U.S. Border Patrol agents stopped Butler farmer Robert Norris’ boat at Sodus Point on Friday. Norris said some of the people on the boat were relatives of one of his employees, a U.S. citizen.
A Border Patrol agent checks a woman’s paperwork.
SODUS POINT - Butler fruit farmer Bob Norris thought he was doing a good thing, offering relatives who were visiting one of his employees a late afternoon boat ride around Sodus Point.
Instead, it triggered an episode with the U.S. Border Patrol, who questioned the legal status of the visitors and another of Norris’ employees, eventually turning them over to Immigration and Customs Enforcement. Four children were also in the group, Norris said, but they were released to a relative.
“They treated it like a drug raid,” said Norris about the episode, which occurred late in the afternoon on June 12.
On June 15, Norris helped his employee, a U.S. citizen who is Mexican born, bail out the visitors. Two are the man’s daughter and son-in-law, who have been in the U.S. since 1991. They live in Florida and already had applications pending for legal status, but it Norris said Border Patrol did not pay attention to papers they had with them.
The four children, who are citizens, belong to the couple, Norris said.
Their grandfather, Norris’ employee, came up to Sodus Point to retrieve the youngsters. Border patrol turned over their parents, as well as three other people, to Immigration and Customs Enforcement. They were taken to Oswego, and then the women were transferred to the Ontario County jail. The men went to the Wayne county jail. Norris had to take his employee to Batavia to post bail before any of them could be released.
One man, who was another of Norris’ employees, was not released. Border Patrol spokesman A.J. Price said the man had previously been deported and was in the U.S. illegally a second time.
Norris said the man had presented him with what appeared to be valid information when he was hired and he had no way of knowing that the identification was fraudulent. He also said he did not know the status of the other two people who were detained. He said he was hiring an immigration attorney for his worker’s family, however, so their status can be cleared up.
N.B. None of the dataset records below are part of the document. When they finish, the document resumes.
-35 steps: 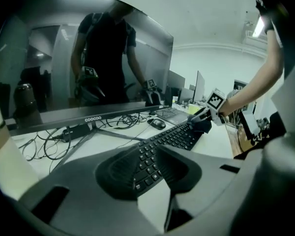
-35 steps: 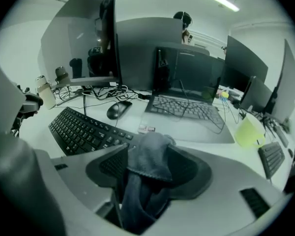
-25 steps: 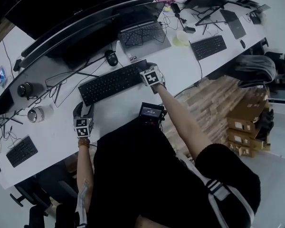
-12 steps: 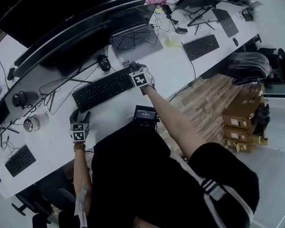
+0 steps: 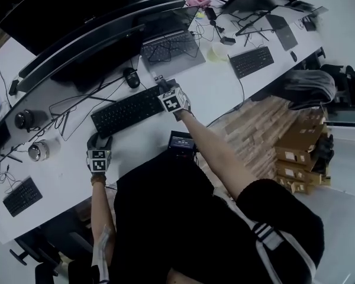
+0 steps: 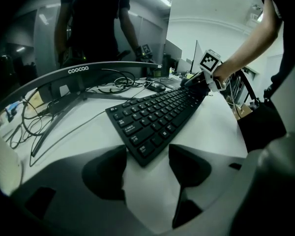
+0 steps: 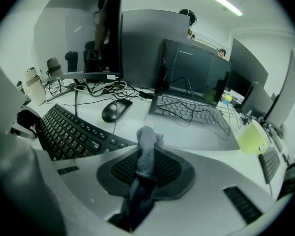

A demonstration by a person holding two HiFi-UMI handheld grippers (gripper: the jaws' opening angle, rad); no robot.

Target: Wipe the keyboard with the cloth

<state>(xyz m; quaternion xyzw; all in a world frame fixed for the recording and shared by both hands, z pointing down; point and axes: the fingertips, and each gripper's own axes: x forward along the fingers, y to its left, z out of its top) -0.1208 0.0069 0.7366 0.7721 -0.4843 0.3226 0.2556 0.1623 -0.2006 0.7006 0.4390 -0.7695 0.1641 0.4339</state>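
Pinching cloth (image 7: 146, 136) in just-closing right hand-held gripper (image 7: 145, 167) at right end of keyboard (image 5: 130, 110). Left hand-held gripper (image 6: 147, 157) wide, empty, by opposite corner.

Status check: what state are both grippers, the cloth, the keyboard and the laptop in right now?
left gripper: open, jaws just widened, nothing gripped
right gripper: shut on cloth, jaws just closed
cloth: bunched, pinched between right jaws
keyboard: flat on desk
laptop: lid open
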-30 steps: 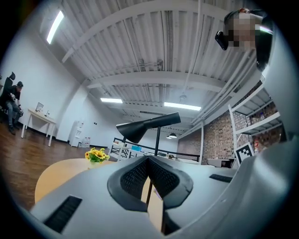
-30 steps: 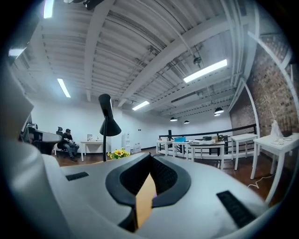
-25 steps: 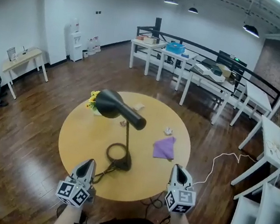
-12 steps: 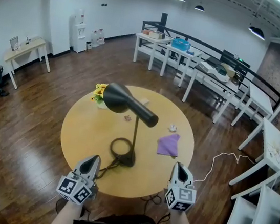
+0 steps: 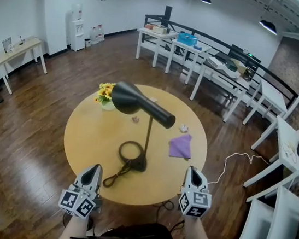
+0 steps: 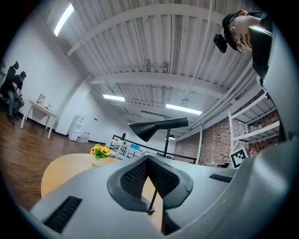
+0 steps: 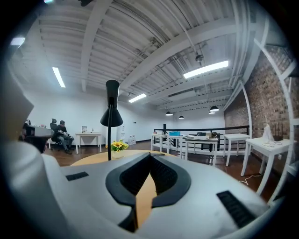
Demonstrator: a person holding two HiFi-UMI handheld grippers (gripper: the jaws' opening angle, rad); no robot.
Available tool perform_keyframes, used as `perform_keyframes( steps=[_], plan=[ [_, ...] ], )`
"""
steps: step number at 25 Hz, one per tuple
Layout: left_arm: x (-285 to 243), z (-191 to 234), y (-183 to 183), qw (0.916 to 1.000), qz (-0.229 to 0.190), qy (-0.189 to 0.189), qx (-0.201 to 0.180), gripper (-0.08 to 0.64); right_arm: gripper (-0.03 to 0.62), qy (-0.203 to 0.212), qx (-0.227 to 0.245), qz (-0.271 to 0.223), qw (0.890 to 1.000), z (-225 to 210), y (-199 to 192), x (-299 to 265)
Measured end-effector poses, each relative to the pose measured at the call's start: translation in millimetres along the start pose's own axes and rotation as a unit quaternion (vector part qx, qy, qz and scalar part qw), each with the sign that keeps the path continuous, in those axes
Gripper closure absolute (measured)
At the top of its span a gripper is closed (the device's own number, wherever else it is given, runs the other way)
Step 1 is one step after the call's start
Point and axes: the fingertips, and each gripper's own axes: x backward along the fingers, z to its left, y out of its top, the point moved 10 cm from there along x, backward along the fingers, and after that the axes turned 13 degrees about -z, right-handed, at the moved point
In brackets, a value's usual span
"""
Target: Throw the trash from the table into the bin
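Hovering at the near edge of the round bench (image 5: 86, 135), the left gripper (image 5: 94, 168) and right gripper (image 5: 192, 172) each have their jaws pressed together on nothing. Crumpled trash (image 5: 183, 128) lies near the far right edge, just beyond a purple cloth (image 5: 180, 146). A smaller scrap (image 5: 135, 119) sits behind the black lamp (image 5: 142, 110).

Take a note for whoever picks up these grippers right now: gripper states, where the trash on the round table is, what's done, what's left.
Left gripper: shut, empty, held at the near edge of the round table.
Right gripper: shut, empty, also at the near edge.
Trash on the table: purple sheet right of the black lamp; white crumpled scrap just beyond it; small pinkish scrap past the lamp's base.
Bin: not in any view.
Done: nothing picked up.
Left: every piece, and finding the bin.
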Motion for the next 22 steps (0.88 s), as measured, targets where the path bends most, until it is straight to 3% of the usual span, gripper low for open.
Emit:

Border Patrol spokesman A.J. Price said the officers were on a routine boat patrol when they noticed Norris’ vessel on Lake Ontario. The concern initially was there were too many people on Norris’ boat; Price said officers counted 11. Price also classified the interaction with the agents as “voluntary.”
But Norris said it didn’t feel that way to him.
“There was nothing voluntary about it,” he said. “They ordered me back to the dock.”
He said Border Patrol did question the number of people on the boat, but Norris said he could carry up to 12 people safely. All of his passengers were wearing life jackets and the boat was not overloaded.
“I don’t think they were prepared for what I had to say to them,” he said.
Norris said he told the officers that they were racially profiling the people on his boat because they were Mexican. He noted that his daughter, who was also on the boat and who is white, had no proof of citizenship either, but she was not detained.
He also said the agents accused him of smuggling illegal aliens because he was in international waters.
“I laughed at them,” he said, noting he was just outside of the channel into Sodus Bay when he was stopped.
The irony of the matter to Norris is that he usually uses the H2A program when he employs migrant farm labor, so he can be sure of their legal status. He said the one worker he had who was detained did not come under H2A. He questioned what the detention would mean for his status with H2A, but he said the Border Patrol officers said it wasn’t their problem.
Norris said border patrol agents told him they were patrolling the area, looking for drug smugglers.
“I wonder how many people they found with drugs,” he said.
Norris said he is not a particularly political person, but the incident has caused him to see the importance of drawing attention to the issue.
“I think it’s pushing me to action,” he said.